Here's the problem shifting solves: you put a label two columns to the right of a table anchor, the table grows to four columns wide, and now the table is sitting on top of your label. dataframe_shift tells compile() to move the colliding template cells and merged regions out of the way before export.

bundle = mo_dataport.compile(
    schema,
    data,
    dataframe_shift="both",  # "both", "horizontal", "vertical", or "none"
)
Mode Behavior
"both" Shift right-side cells/merges horizontally and lower cells/merges vertically
"horizontal" Shift only what sits to the right of dataframe output
"vertical" Shift only what sits below dataframe output
"none" Don't shift; a template merge overlapping dataframe output raises ValueError

The shift is metadata-only. Dataframe rows stay in Parquet, report.json keeps compact anchors, and streaming export still reads in batches; nothing is materialised just to move it. The same shifted layout drives both XLSX and PDF, including later dataframe anchors inside repeat blocks.

Some merges can't be shifted

A merged region that genuinely cannot be moved clear of dataframe output still raises ValueError, including inside repeat sections. When that happens, redesign that part of the template so the merge doesn't straddle the table's growth path.

See examples/dataframe_shift/xlsx.py and examples/dataframe_shift/pdf.py for runnable demonstrations.

3. Manual Page Breaks

Excel's manual print breaks travel with the template into the schema. During compile(), they are re-resolved against the final layout (after tables expand and content shifts), so a break you set on "row 20" still lands where you meant it, even if a table pushed that row down to row 4,000.

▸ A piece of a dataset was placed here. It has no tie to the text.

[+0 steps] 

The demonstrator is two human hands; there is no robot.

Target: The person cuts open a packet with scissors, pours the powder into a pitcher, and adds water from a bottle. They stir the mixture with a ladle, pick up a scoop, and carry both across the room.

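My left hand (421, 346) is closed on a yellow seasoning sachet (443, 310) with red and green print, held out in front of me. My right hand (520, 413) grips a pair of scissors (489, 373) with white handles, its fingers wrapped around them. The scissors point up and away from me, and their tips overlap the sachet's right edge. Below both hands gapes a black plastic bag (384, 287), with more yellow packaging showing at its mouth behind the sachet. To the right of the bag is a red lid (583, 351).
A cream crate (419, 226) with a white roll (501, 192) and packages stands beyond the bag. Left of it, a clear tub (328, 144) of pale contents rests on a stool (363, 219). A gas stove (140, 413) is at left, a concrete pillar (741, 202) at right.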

  • row_page_breaks start a new printed page after the given 1-based template row.
  • column_page_breaks start a new printed page after the given 1-based template column (XLSX only).
  • PDF uses resolved row breaks as hard page boundaries and ignores column breaks.
  • XLSX preserves both resolved row and column breaks, in fidelity and streaming.

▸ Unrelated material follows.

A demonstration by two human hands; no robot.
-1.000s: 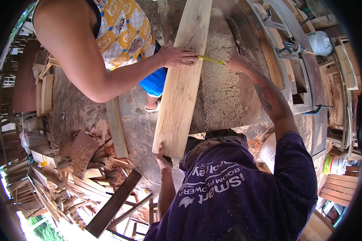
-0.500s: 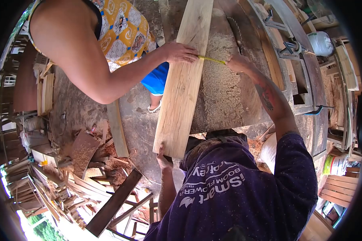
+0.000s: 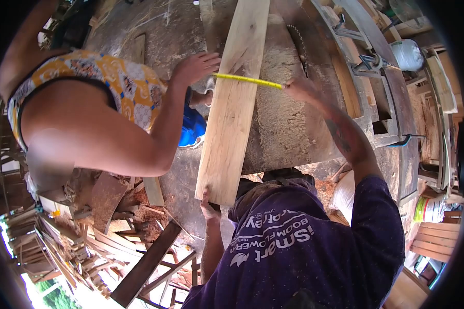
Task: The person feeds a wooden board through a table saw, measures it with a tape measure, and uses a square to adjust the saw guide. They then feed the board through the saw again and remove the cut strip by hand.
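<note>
A long pale wooden plank (image 3: 231, 123) reaches from the top of the view down toward my body. My left hand (image 3: 210, 208) grips its near end, thumb on top and fingers mostly hidden beneath. To the right of the plank, my right hand (image 3: 300, 88) is closed on a yellow tape measure (image 3: 250, 81); any case in the fingers is too small to make out. The tape lies stretched across the plank's width. Just past its left end, a co-worker's hand (image 3: 195, 68) hovers with fingers extended, apart from the plank.
A toothed saw blade (image 3: 299, 46) stands out of the sawdust-covered table (image 3: 281, 123). Metal clamps (image 3: 368, 67) sit at the upper right. Scrap wood (image 3: 67, 247) is heaped at lower left beside a dark board (image 3: 145, 262). The co-worker in a yellow patterned top (image 3: 113, 82) leans in from the left.
The co-worker's hand has come off the plank and moved left, and their body has shifted left and lower. More yellow tape now shows across the plank. My hands have barely moved.
</note>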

See examples/page_break/xlsx.py and examples/page_break/pdf.py.

Core Concepts

1. The Template Grid Is Fixed; the Data Is Not

A template has a static layout: cells at known positions, widths set per column. A dataframe's column count and content aren't known until runtime. Column layout (occupation and alignment) is how you describe the intended relationship between your data columns and the template grid at design time. Collision shifting is how the library enforces that relationship at compile time by moving whatever stands in the way of a table that grows wider or taller than the template originally assumed.

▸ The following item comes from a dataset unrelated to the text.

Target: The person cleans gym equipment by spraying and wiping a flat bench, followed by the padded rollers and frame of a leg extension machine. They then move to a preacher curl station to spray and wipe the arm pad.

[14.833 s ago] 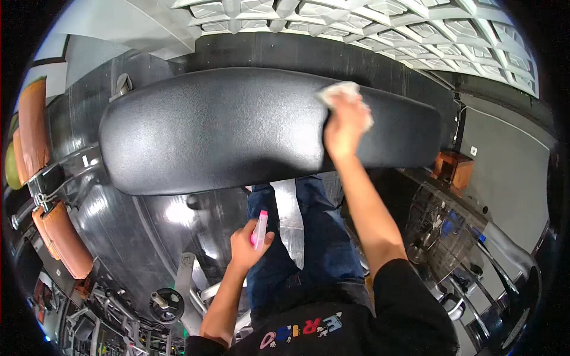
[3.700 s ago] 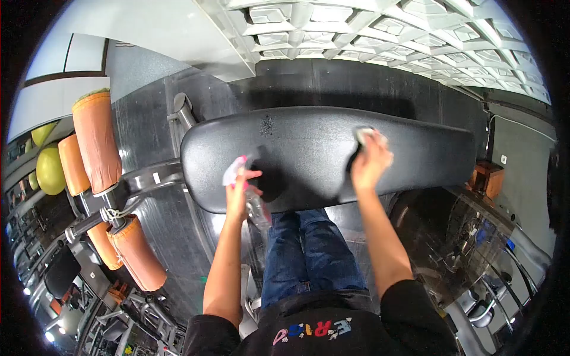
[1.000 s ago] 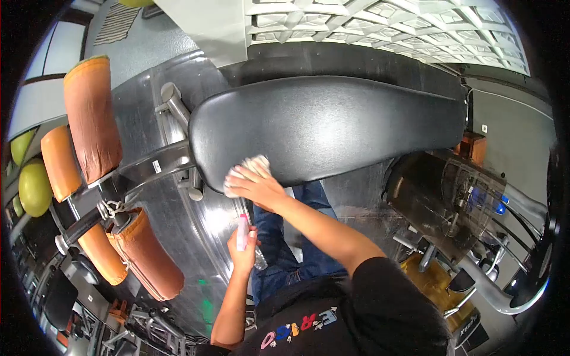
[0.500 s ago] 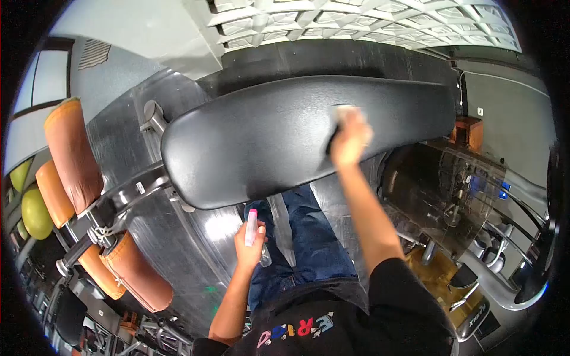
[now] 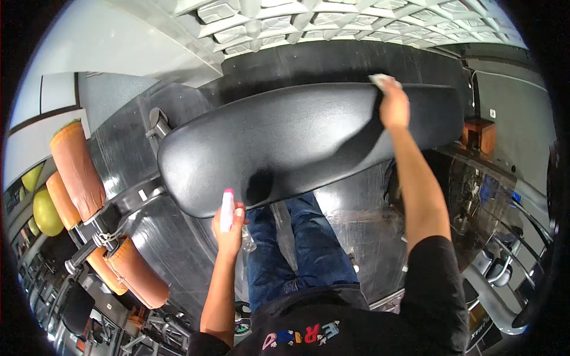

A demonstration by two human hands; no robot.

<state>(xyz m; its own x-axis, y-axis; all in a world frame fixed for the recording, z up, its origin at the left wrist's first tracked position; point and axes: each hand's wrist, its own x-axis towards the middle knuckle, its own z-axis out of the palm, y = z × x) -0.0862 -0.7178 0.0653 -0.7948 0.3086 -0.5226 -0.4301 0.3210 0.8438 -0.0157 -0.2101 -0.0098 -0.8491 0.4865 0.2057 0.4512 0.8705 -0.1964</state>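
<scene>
A long black padded bench [image 5: 297, 136] stretches across the view in front of me. My right hand [image 5: 394, 108] reaches to its far edge, right of the middle, with a pale cloth [image 5: 382, 79] held under the fingers. My left hand [image 5: 228, 228] is at the bench's near edge, closed around a spray bottle with a pink and white head [image 5: 227, 212]. The bottle's clear body [image 5: 248, 238] shows partly below and beside the hand. The fingers of my right hand partly hide the cloth.
Brown and orange foam rollers [image 5: 78, 169] on a metal frame stand left of the bench. A white patterned wall panel [image 5: 309, 24] rises behind it. To the right are a wooden box [image 5: 478, 135] and a grey tubular machine frame [image 5: 493, 299]. Green balls [image 5: 47, 212] lie far left.
My right hand has moved with the cloth to the right and away from me, to the bench's far edge. My left hand has shifted left and slightly up with the spray bottle.
</scene>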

2. Shifting Is Metadata-Only

No rows are materialised to perform a shift. The plan in report.json is updated to reflect new cell positions, but the dataframe rows stay in Parquet and streaming still reads them in batches afterward. Shifting costs almost nothing at compile time and nothing at export time. The same shifted layout then drives both XLSX and PDF without a second shift pass.

Troubleshooting

  • dataframe_options had no effect. Check the keys: they must be the resolved output sheet name then the placeholder key. For dynamic sheets, that's the generated sheet name, not {{key}}.
  • ValueError on a merge during compile. A merged region overlaps where a table expands. Switch dataframe_shift away from "none", or move the merge in the template.
  • A page break landed in the wrong place in PDF. PDF ignores column breaks by design. Only row breaks act as PDF page boundaries.